Wanted to change to Qubes, but since I wind down with games, that won't happen sadly and it seems windows still doesn't support proper gpu passthrough either, so might eventually change to linux host and windows guest or create a VM I use for everything else that isn't gaming, since I still really love the idea of having a snapshot backup system.

So since that isn't quite in my timeframe right now though: first move was to move to firefox, already done the change on mobile (love having dark reader and ublock on mobile!), now setting it all up on desktop, pleasant surprise was for sure that firefox finally seems to have chromes devtools pretty much mirrored, even the mobile suite of tools.

Loading of pages is also finally fast and much snappier than chrome from the first testing I could do (on desktop, on mobile it still kind of sucks in comparison, but I can deal with that).

Please suggest me all sort of privacy tools you got, especially with firefox in mind, but also host tools, be it windows or linux (e.g. some sort of traffic obfuscator that visits random pages that are SFW but make automatic traffic filtering hard, could probably make my own, but if there's something like that already, why not), I'll save all I can use.

Comments
  • 4
    @Linuxxx @PerfectAsshole @FrodoSwaggins just to tag a few that might be already deep into the topic.
  • 5
    Firefox addons: privacy badger, privacy possum, ublock origin, canvas defender (or something it was...), webrtc disable, some user agent spoofer. (and soon one I've written myself 😁)

    Are you using Linux now?
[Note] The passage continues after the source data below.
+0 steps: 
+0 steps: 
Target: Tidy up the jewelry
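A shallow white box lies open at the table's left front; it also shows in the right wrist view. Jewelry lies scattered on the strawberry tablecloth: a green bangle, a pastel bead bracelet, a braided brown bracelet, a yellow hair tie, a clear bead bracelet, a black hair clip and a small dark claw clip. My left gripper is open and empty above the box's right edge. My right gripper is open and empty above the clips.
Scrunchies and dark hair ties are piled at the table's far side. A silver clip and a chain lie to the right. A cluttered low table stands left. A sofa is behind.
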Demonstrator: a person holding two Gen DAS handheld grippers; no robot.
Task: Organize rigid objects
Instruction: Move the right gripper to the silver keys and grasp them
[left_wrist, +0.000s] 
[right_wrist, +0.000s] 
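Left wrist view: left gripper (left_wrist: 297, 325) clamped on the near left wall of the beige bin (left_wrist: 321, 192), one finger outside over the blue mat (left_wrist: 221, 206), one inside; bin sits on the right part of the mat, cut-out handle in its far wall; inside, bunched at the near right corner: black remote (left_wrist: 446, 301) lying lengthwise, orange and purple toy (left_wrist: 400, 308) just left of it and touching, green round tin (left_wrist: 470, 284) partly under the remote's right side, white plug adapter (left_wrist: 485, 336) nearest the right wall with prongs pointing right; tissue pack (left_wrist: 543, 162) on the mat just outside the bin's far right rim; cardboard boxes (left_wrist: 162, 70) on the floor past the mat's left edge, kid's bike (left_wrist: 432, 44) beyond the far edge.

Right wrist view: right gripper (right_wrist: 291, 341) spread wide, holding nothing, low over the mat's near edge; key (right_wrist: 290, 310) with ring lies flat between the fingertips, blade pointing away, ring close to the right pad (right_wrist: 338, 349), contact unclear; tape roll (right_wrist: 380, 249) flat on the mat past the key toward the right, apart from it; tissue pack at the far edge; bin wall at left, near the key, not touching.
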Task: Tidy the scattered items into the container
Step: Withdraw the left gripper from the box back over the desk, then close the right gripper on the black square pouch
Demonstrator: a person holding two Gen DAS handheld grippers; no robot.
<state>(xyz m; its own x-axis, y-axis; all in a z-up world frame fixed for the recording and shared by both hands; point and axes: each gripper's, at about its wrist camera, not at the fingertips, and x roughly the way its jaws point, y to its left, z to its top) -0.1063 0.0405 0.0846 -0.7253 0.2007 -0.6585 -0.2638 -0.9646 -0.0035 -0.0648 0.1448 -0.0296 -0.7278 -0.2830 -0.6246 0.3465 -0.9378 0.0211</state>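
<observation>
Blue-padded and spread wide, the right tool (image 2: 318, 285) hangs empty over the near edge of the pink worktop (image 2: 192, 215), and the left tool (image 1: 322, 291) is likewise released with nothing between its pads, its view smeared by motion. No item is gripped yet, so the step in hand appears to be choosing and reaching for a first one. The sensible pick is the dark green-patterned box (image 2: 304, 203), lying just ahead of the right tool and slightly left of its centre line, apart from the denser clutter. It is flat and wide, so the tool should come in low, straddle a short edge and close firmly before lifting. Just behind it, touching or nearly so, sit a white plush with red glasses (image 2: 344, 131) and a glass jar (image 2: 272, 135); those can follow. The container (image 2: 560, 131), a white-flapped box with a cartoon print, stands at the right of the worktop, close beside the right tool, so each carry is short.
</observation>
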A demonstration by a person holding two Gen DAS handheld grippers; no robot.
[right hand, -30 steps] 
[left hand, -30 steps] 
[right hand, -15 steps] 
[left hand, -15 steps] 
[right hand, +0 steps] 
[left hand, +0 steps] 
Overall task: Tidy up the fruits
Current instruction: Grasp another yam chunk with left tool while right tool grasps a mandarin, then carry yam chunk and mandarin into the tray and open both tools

If no, no clue about 'regular' software :)
  • 5
    Search engine: ddg or searx.me. (feel free to use https://search.privacy-cloud.me, hosted by me with no logging)

    What phone are you using and do you also want to make that one more privacy-okay?
  • 5
    As for firefox it's already really good in itself. Only plugin i have on my phone and laptop is ghostery which blocks extra ads/trackers that firefox doesn't catch. If you switch to linux you should just search "linux hardening" the bare minimal should be blocking incoming connections on all ports unless they are already established(you started them).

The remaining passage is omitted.